Né le 7 mai 1912 à Saïgon (Indochine, Viêt Nam), fusillé comme otage le 22 octobre 1941 à Châteaubriant (Loire-Inférieure, Loire-Atlantique) ; professeur ; militant communiste.

Fiche des RG sur Huynh Khuond an, 29 juillet 1941
Fourni par Daniel Grason.
Musée de la résistance nationale
Le père de Khuong An Huynh dirigeait une école à Saïgon. Son fils se rendit en France à l’âge de douze ans, fut interne au lycée du Parc de Lyon et sortit ensuite de la Faculté de Toulouse licencié ès lettres.
En 1936, Khuong An Huynh devint à Lyon secrétaire des étudiants communistes qui, la même année pendant les grèves, organisèrent la solidarité avec les travailleurs, en particulier aux usines Berliet. Ce fut, sans doute, à cette époque que Khuong An Huynh fit connaissance et se lia avec Germaine Barjon née Ferrazzini qui militait alors dans l’organisation des Amis de l’Union soviétique et y occupait des responsabilités nationales. Ils vécurent maritalement et eurent un enfant en 1936.
À la fin de l’année 1938, Khuong An Huynh poursuivait ses études et préparait l’agrégation à Paris. À la déclaration de guerre, il participa à la vie clandestine du Parti communiste. De son côté, pour les Amis de l’Union soviétique, Germaine Barjon rétablit les liens entre Paris et la province. Huynh Khuong An, qui écoutait Radio-Moscou, fournissait à Germaine Barjon des éléments permettant la parution illégale de Russie d’aujourd’hui, l’organe des Amis de l’Union soviétique.
En 1940, il obtint un poste de professeur stagiaire de latin au lycée de Versailles où il fut arrêté le 18 juin 1941 par la police française.

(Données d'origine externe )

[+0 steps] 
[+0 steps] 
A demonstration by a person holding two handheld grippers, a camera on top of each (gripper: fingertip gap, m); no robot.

Lors de la perquisition qui avait précédé, il déclara vivre de leçons particulières et de ses économies. La police découvrit du matériel de propagande, de l’argent et des habits appartenant à un certain « Michel » qui selon la police était Karl Becker, ancien député communiste au landtag de Prusse, vivant avec une communiste allemande qui fut arrêtée sur place. Lors de son interrogatoire, Huynh Khuong An déclara : « Je n’ai jamais appartenu au Parti communiste ni à aucun organisme s’y rattachant. » Emprisonné à la Santé, il fut interné, le 13 juillet, au camp de Choisel. Livré aux Allemands à Châteaubriant, il a été fusillé le 22 octobre 1941 comme otage en représailles à l’attentat de Nantes contre l’officier Hotz.
Germaine Barjon, également arrêtée, fit un séjour à la prison de Fresnes, puis à la prison centrale de Rennes, avant d’être condamnée à vingt ans de travaux forcés. Elle fut déportée à Ravensbrück puis à Zwodau.

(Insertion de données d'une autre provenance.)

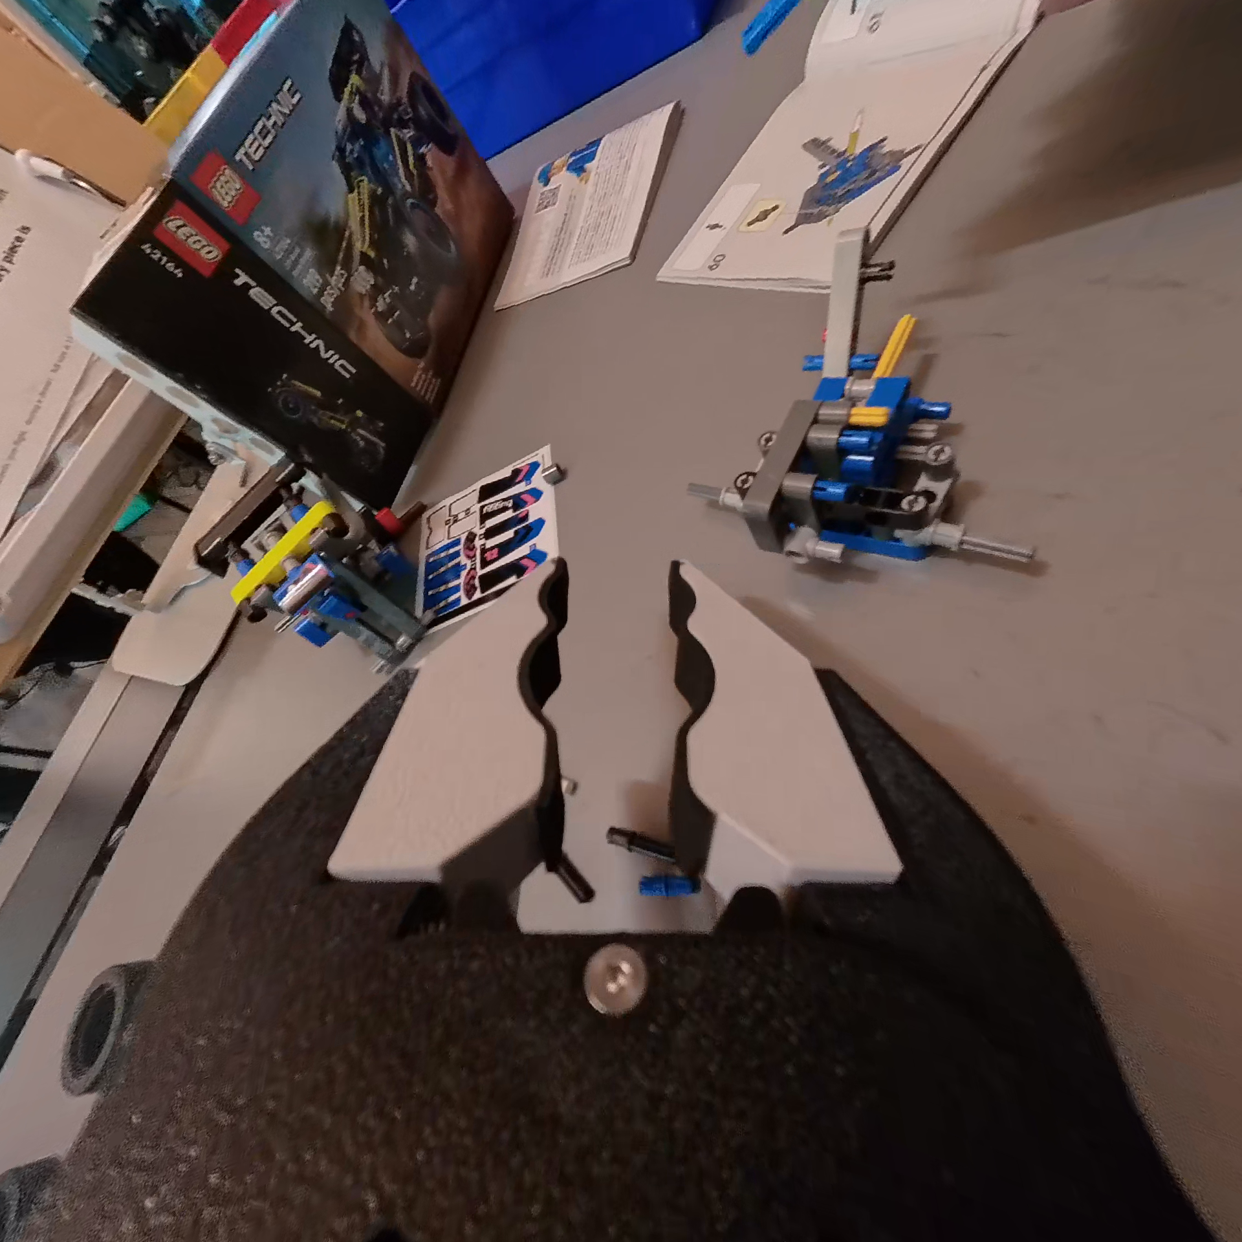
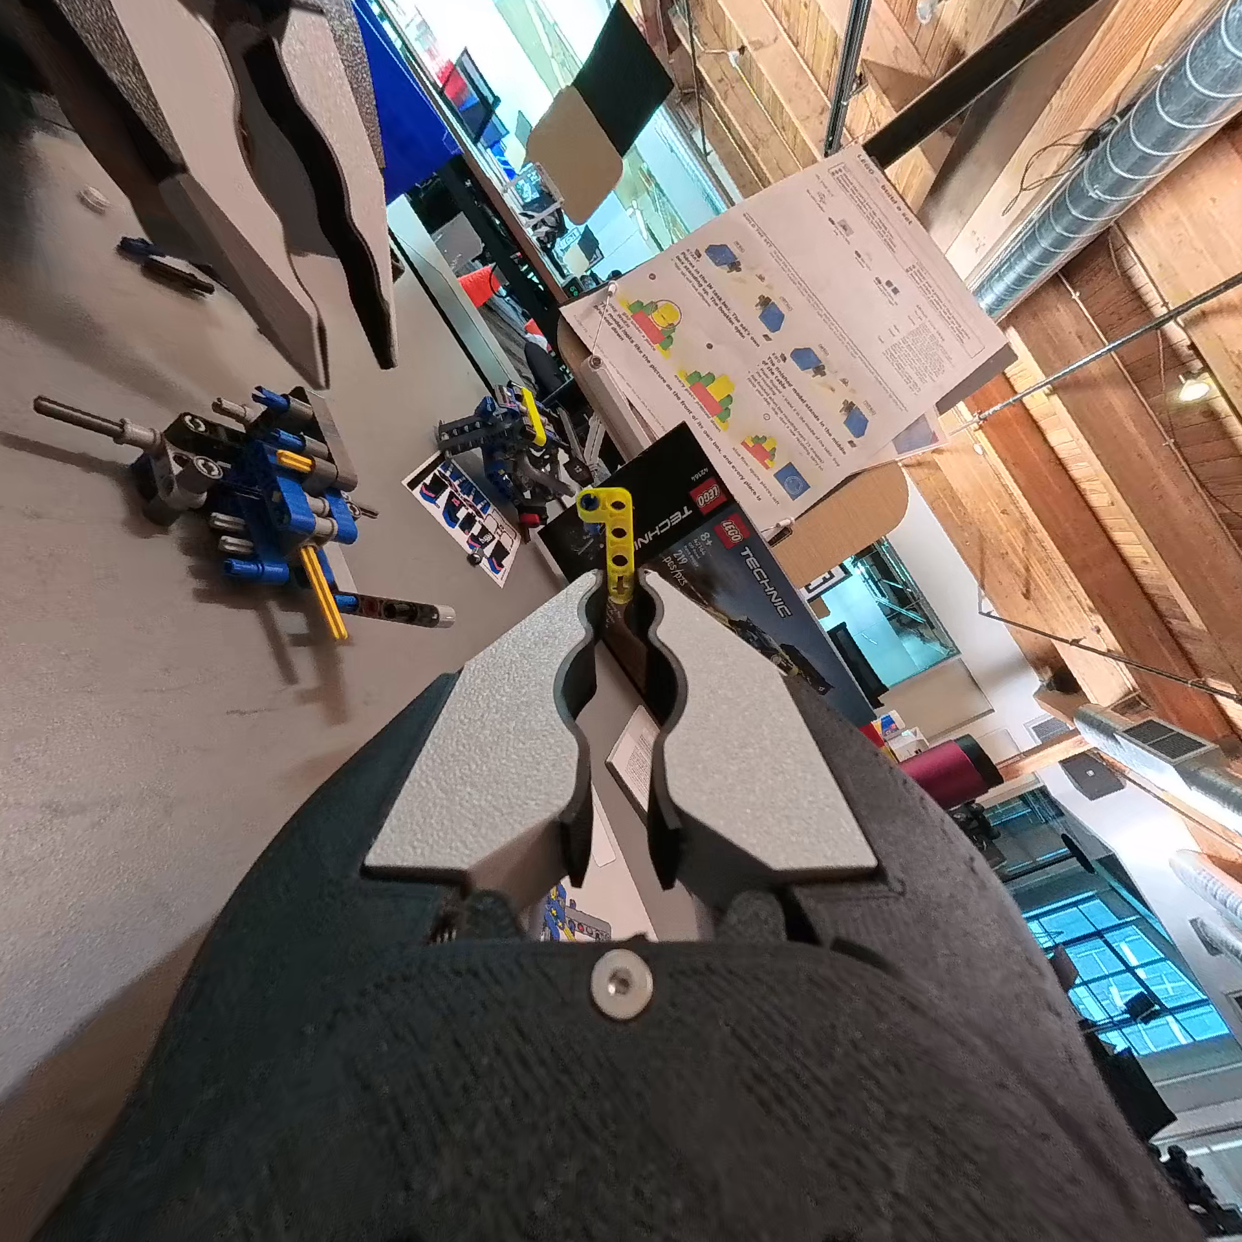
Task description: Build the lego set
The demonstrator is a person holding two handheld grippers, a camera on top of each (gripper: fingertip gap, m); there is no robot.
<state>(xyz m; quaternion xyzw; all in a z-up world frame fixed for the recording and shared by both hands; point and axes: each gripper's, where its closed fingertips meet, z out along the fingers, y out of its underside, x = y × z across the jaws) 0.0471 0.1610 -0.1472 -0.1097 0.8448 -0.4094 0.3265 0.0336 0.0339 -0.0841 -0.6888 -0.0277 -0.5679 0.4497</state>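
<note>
Right tool (image 2: 622,581) clamps a yellow L-beam (image 2: 610,534); left tool (image 1: 615,571) hangs open and empty.

The beam's long axis runs straight out from the tool tips, blue pin in its far end. Two subassemblies: the axle chassis (image 2: 249,484) lies left of the beam; the second (image 2: 511,437) sits by the box (image 2: 706,558).

On the table (image 1: 672,403), the boxed set (image 1: 302,269) stands at the far left, with a small sub-assembly (image 1: 316,578) just before it and the sticker sheet (image 1: 487,537) right beside that. The larger chassis build (image 1: 867,464) sits well apart to the right. Behind it lies the open instruction booklet (image 1: 840,168), a smaller leaflet (image 1: 591,201) to its left. Two loose pins (image 1: 638,843) lie near the front, between the left gripper's (image 1: 615,571) fingers.
</note>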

Un hommage a été rendu à Huynh Khuong An le 24 octobre 2014 par la Ville de Paris, avec la pose d’une plaque au 6 avenue de la Porte-de-Brancion (XVe arr.), immeuble où il a habité.
Selon un chercheur travaillant sur le mouvement communiste en Suisse romande, le "beau-père" de Huynch-Kuong An, Edouard Ferrazzini. était un militant communiste à Genève. Une campagne e solidarité avait eu lieu en Suisse, après la mort de Huynch-Kuong An.
Sources

SOURCES : Arch. PPo, 77W 24. – DAVCC, Caen, BVIII dossier 2. – RGASPI, 517 2 27. – Alfred Gernoux, Châteaubriant et ses martyrs, Nantes, Éd. du Fleuve, 1946. – Lettres des fusillés de Châteaubriant, éditées par l’Amicale des anciens internés patriotes de Châteaubriant-Voves, 1954. – Fernand Grenier, Ceux de Châteaubriant, préface de Jean Marcenac, 3e éd., 1967. – Francis Lasnier, « La gloire tardive du résistant vietnamien Huynh Khuong An », Mémoires vives. Revue de l’Institut d’histoire sociale CGT Île-de-France, oct.-déc. 2014. – Notes Jacques Girault et de Klementz Fontannaz

Iconographie
ICONOGRAPHIE : Lettres des fusillés de Châteaubriant..., op. cit.— Fernand Grenier, Ceux de Châteaubriant..., op. cit.